Les Pigments sauvages
Dans le pays des Lémures, on trouve différentes castes, aux pigments de peau différents. Les moines, les soldats, les ouvriers, le Roi, et les pauvres ondines, créatures asservies pour porter la descendance lémure. Mais au-delà des fragiles frontières de ce royaume, il y a bien d’autres choses. D’autres créatures, minuscules ou géantes, d’autres peuples et d’autres mythes. Alors quand un cyclope gigantesque vient détruire la cité, qu’un coup d’État renverse le Roi, que trois ouvriers anonymes s’enfuient porteurs d’un secret et d’un espoir et que tout le monde leur court après, c’est tout un univers qui s’effondre. Pour laisser la place à un autre ?

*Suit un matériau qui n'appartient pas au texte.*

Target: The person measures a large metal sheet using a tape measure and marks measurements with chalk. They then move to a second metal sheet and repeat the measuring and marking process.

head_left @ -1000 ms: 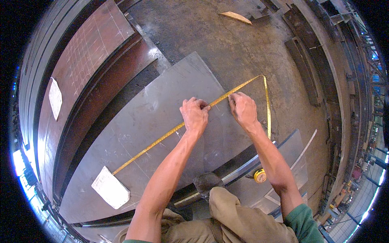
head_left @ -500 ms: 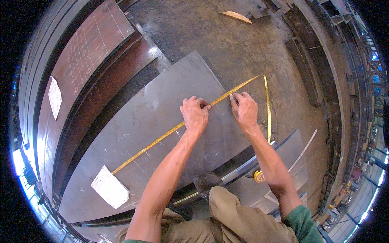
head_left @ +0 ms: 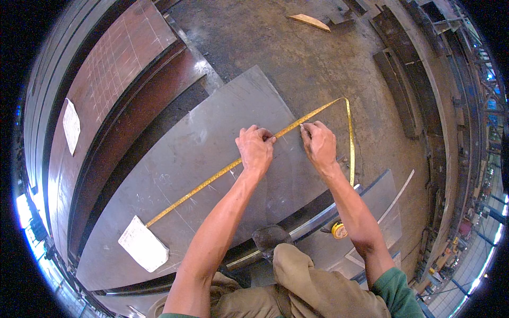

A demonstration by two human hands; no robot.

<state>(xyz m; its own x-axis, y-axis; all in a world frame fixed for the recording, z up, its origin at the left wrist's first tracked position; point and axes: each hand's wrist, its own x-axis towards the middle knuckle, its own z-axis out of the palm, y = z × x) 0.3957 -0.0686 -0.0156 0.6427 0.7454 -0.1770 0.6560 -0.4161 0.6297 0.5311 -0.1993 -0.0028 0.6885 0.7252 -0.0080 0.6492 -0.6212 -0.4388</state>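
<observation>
A yellow measuring tape point(head_left: 201, 184) lies stretched across a large grey steel plate point(head_left: 212, 132). My left hand point(head_left: 255, 150) presses the tape down onto the plate with its fingertips. My right hand point(head_left: 319, 144) is just to the right of it, fingers pinched at the tape's edge; whether a small marker is in it I cannot tell. Beyond my right hand the tape bends and runs back down to its yellow case point(head_left: 339, 230), which lies on a lower plate by my right forearm.
A white paper sheet point(head_left: 143, 244) lies at the plate's near left end. Rust-brown plates point(head_left: 116, 69) with another paper point(head_left: 71, 126) are stacked to the left. A wooden piece point(head_left: 309, 21) lies on the concrete floor far ahead. Dark steel bars point(head_left: 397, 90) sit at right.
Both hands stay at the same spot on the tape; my right hand has shifted very slightly along it. The tape and plate have not moved.
</observation>
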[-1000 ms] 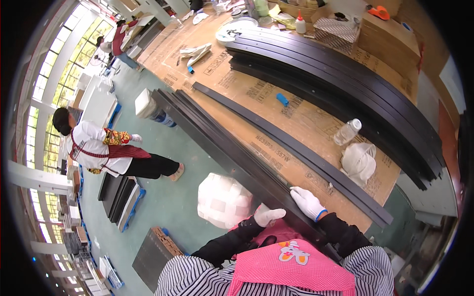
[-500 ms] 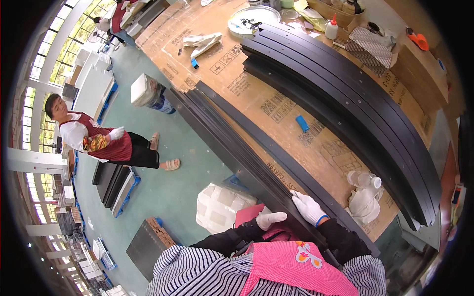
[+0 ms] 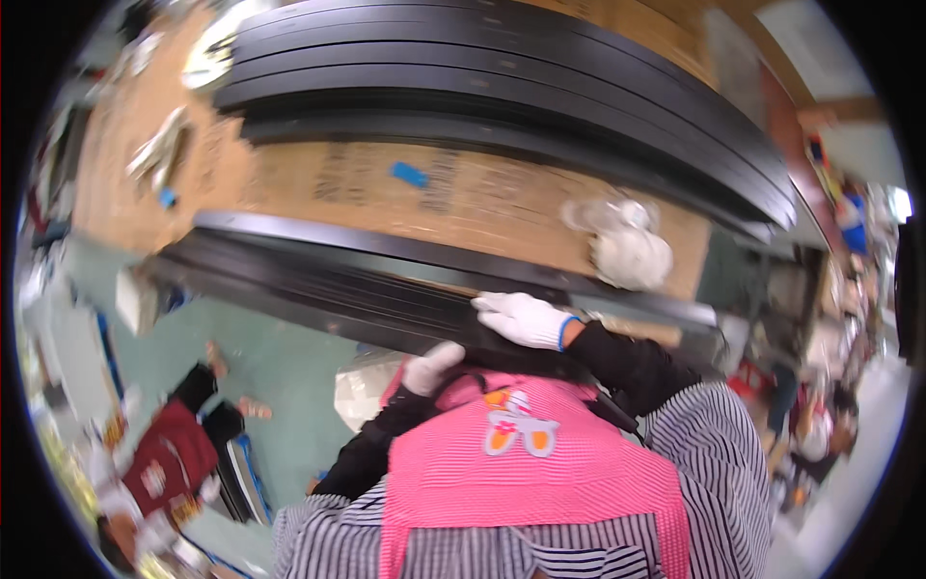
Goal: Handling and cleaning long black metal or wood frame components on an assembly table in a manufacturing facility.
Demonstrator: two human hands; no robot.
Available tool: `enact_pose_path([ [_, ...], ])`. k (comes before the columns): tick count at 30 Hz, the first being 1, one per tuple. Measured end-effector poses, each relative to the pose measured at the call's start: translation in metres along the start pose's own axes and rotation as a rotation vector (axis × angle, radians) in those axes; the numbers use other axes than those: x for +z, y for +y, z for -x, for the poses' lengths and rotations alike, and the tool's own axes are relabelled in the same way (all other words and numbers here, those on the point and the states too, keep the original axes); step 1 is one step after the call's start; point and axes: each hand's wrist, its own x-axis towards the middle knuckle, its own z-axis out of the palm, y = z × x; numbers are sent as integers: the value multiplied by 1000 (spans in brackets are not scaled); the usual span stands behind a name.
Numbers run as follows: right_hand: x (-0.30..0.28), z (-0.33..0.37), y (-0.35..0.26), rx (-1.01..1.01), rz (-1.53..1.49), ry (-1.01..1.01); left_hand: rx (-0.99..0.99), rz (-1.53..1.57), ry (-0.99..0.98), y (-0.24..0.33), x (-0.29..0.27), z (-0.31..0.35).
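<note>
A bundle of long dark strips (image 3: 309,295) runs along the near edge of the table. My right hand (image 3: 526,319), in a white glove with a blue cuff edge, lies over the top of the bundle with its fingers stretched out. At the bundle's near side, my gloved left hand (image 3: 434,368) has its fingers extended against the front strip; motion blur softens their outline. Just beyond the bundle lies a separate dark strip (image 3: 386,243). Farther back on the cardboard-covered table (image 3: 309,179) rests a stack of curved black panels (image 3: 482,72).
A clear bottle (image 3: 603,214) and crumpled white cloth (image 3: 632,259) lie right of centre. A blue piece (image 3: 410,175) lies on the cardboard. Gloves (image 3: 159,150) and a round tray (image 3: 214,53) are at left. A person in a red apron (image 3: 172,454) stands lower left.
My view has swung to the right, so the bundle now lies more level across it and the other person appears lower left. Both hands stay at the bundle.
</note>
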Motion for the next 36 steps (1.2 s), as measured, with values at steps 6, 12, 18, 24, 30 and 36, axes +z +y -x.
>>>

Dans un grand écart d’inspiration, Alex Chauvel s’est nourri de travaux anthropologiques (son titres est un clin d’oeil à La Pensée sauvage de Claude Lévi-Strauss), de visions microbiologiques (ses créatures ressemblent à des bactéries schématisées), mais aussi de récits mythologiques et d’aventures d’heroic fantasy. Et le petit miracle est qu’il arrive à tirer de tout cela une oeuvre fascinante, d’une grande densité narrative et graphique, qui se lira et se relira avec, à coup sûr, toujours son lot de découvertes. Car si Alex Chauvel aime souvent créer sous contraintes (il est cofondateur des éditions Polystyrène qui publient des livres objets aux concepts narratifs audacieux, et l’auteur de l’épatant Todd le géant s’est fait voler son slip, feuilleton dont le défi était de compter une case de plus que Lapinot et les carottes de Patagonie de Lewis Trondheim, soit 6001!), c’est pour mieux secouer la bande dessinée dans ses fondements et ses possibilités.
Pour cet album ambitieux de 280 pages tout en couleurs, au design faussement minimaliste et extrêmement inventif, il entremêle au moins quatre récits, qui vont eux-mêmes en déclencher d’autres, avant de se croiser, sous la forme d’une fuite en avant (ou bien circulaire?), métaphore évidente d’une évolution. Et l’histoire influe aussi sur la mise en case elle-même, bousculant le lecteur dans ses habitudes et les personnages dans leur quête. Le résultat est vertigineux, sans cesse surprenant, et on peut donc déguster ces Pigments sauvages de cent façons différentes. Comme une aventure épique, mêlant complots politiques et bagarres sanglantes. Comme un poème métaphysique sur le cycle de la vie et de la mort. Comme un hommage aux mythes de fondation du monde. Ou comme une des plus originales et abouties propositions de bande dessinée de l’année, et à coup sûr un événement de la rentrée.